I personally think dancing is highly therapeutic, however you do it.  As far as I know it’s not well studied, if at all, but I know I’ve read African survivors of severe traumas saying dancing with their people did more than small armies of “trauma experts”.

And I don’t know how the rest of the world is, but it seems around here MOST–certainly not all, but a whole lot–of younger folks are not into dancing.  We have no dance clubs, and few places where much dancing goes on that would not be going on next to someones bar or table stool.
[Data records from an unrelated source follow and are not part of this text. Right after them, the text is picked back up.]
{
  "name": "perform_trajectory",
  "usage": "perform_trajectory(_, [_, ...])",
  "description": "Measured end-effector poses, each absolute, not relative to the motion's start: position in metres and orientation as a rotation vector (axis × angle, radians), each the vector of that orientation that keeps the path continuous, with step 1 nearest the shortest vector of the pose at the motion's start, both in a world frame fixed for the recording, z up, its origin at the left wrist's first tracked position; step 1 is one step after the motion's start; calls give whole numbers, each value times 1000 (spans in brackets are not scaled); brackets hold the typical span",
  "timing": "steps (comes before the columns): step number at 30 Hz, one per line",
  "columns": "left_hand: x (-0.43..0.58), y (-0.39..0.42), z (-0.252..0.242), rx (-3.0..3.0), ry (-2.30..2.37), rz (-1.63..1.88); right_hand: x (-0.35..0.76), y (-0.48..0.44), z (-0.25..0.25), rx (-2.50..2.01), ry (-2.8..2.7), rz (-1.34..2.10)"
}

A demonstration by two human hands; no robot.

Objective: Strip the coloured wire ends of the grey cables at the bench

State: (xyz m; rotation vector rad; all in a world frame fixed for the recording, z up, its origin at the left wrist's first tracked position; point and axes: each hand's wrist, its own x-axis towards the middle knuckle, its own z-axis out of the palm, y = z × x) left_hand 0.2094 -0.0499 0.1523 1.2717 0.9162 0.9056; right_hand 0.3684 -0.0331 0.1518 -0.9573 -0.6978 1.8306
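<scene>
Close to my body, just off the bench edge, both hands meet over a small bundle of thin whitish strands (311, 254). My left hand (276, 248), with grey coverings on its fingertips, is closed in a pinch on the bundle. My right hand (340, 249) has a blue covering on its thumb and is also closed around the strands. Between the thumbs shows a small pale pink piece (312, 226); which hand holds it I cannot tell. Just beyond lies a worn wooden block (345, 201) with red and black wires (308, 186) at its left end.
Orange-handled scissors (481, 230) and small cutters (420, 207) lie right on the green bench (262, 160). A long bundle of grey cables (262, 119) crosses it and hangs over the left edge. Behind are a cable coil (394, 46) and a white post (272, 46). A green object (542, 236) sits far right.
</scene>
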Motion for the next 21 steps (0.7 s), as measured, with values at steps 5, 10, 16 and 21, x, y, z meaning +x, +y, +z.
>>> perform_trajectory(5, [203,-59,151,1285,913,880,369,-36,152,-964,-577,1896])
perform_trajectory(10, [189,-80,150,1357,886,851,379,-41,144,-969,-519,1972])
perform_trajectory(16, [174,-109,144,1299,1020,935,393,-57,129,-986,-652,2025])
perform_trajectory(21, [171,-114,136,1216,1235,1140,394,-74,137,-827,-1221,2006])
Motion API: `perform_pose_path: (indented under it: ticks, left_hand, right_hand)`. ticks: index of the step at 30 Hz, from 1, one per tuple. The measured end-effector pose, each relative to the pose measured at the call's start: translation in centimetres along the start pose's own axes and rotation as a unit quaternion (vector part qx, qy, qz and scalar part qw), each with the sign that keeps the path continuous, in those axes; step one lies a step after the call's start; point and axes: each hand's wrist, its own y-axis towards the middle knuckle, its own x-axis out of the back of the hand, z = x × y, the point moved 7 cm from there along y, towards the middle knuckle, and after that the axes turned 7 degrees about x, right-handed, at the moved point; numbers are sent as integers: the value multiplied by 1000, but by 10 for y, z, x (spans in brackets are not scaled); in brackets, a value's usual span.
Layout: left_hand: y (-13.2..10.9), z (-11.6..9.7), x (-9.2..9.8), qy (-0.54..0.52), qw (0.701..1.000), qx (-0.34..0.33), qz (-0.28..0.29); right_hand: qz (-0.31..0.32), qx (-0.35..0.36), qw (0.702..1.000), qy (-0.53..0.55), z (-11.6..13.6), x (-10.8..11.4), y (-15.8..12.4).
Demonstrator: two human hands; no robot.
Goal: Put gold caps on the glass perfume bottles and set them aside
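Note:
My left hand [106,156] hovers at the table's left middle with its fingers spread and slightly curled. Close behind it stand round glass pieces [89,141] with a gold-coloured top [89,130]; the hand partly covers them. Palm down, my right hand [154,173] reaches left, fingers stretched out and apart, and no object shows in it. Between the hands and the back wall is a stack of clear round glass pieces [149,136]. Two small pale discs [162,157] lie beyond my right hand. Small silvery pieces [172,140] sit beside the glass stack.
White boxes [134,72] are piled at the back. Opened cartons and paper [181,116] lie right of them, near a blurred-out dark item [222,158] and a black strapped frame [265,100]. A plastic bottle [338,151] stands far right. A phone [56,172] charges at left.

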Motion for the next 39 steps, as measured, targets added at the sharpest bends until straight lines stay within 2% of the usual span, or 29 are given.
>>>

Me, I love it.  Some of my fondest memories of college are of Brazilian and African (Cabo Verde) dance parties that went on until the sun came up and everyone went out to breakfast.  Good times.

So get yourself a dance club on Amazon.

Pour lots of liquor and play great music that is not hip-hop (old school soul–James Brown and Johnnie Taylor certainly–disco, and a good mix of maybe Samba, Salsa, Soca, and jazz), then do a breathalyzer on everyone leaving when the State (Ordnung Ueber Alles) tells you people have to leave the bars and warm their beds.

Everyone who flunks EITHER has to have 1) a Designated Driver they can identify; 2) use a cab (yes, cab); or 3) sleep on a cot in a tent you provide out back.  Out back you have a little ad hoc bohemian community of drunks sleeping in tents.  You have bathrooms, water fountains with small amounts of electrolytes in them, and security guards who you have validated to be emotionally healthy, empathetic, caring people.

And when they wake up, you give them breakfast, if they can pay.  And if most of them can pay, you say fuck it for a few.  Everybody has breakfast together, hung over, but happy-ish.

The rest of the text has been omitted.